Retype the listing exactly as it stands, and keep every image out.

Information supplied:
########

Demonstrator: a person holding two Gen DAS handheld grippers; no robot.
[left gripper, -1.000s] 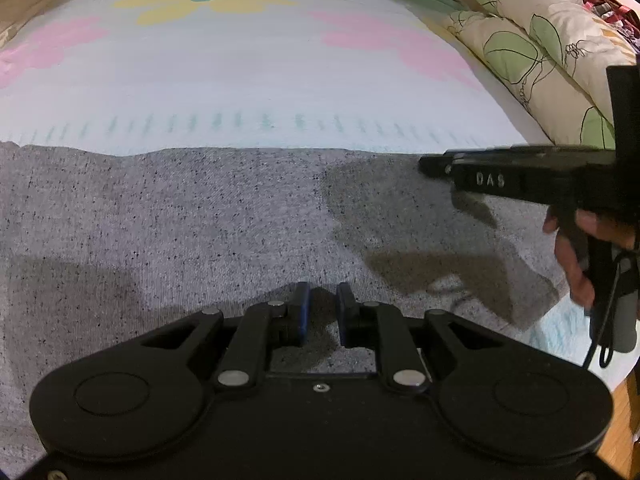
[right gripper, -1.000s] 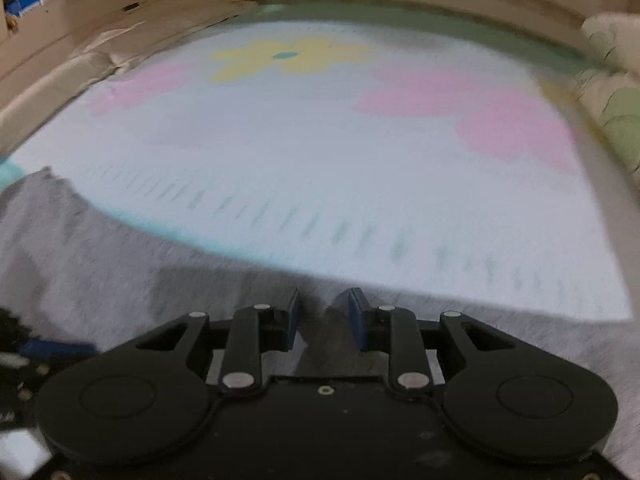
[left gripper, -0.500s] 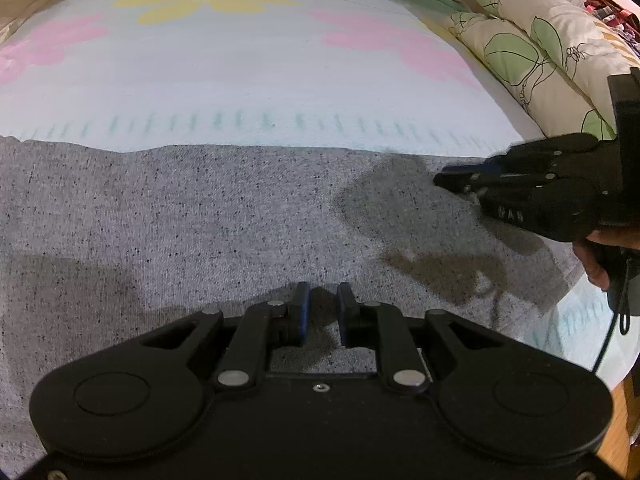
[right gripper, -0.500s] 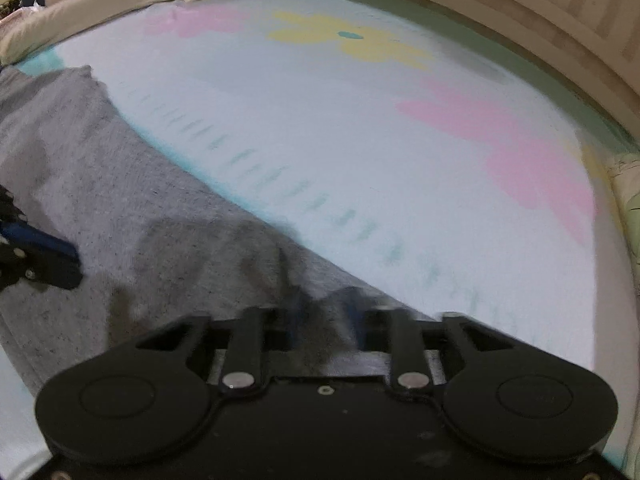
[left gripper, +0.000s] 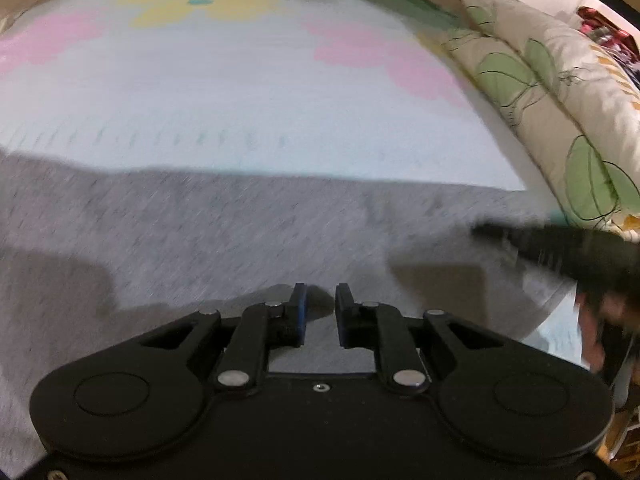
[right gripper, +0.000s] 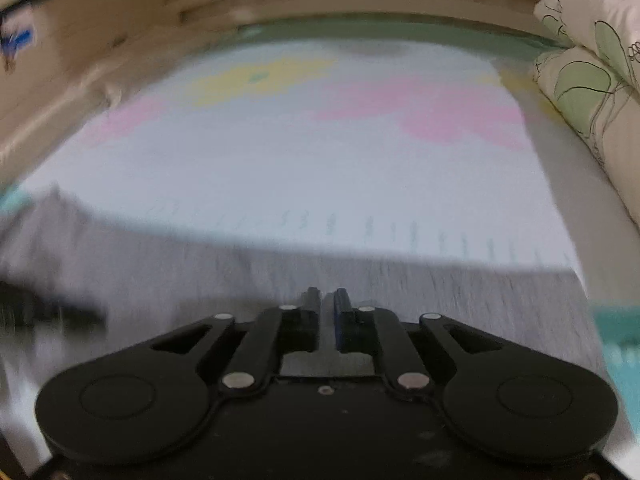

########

Your response:
Demonstrator: a person holding two Gen DAS handheld grippers; no robot.
[left gripper, -1.000s] 
[right gripper, -1.000s] 
[left gripper, -0.500s] 
[right gripper, -0.500s] 
[left gripper, +0.000s] 
[right gripper, +0.000s] 

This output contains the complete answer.